» **REQUIRED WORK**: Go through the lines below and transcribe each one exactly.

****************

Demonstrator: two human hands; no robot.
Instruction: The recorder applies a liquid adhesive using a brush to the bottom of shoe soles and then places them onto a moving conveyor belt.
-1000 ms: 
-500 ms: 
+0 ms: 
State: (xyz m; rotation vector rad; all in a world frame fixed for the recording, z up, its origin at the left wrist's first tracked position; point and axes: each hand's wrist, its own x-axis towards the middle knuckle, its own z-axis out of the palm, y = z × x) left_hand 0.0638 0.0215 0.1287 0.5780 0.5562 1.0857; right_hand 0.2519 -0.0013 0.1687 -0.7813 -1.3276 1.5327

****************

» **TASK RESPONSE**:
Demonstrator: two human hands; no robot.
Instruction: The recorder applies a liquid adhesive using a brush to the bottom of shoe soles and then places them onto a moving conveyor belt.
-1000 ms: 
-500 ms: 
+0 ms: 
State: (xyz m; rotation vector rad; all in a world frame fixed for the recording, z up, its origin at the left wrist's first tracked position; point and axes: each hand's wrist, its own x-axis towards the middle knuckle, its own z-axis out of the palm, y = z × x) left_hand 0.0638 0.0215 0.1287 0.5780 0.5562 1.0857; right_hand 0.2519 -0.0013 0.1687 -0.7813 -1.3276 1.5327

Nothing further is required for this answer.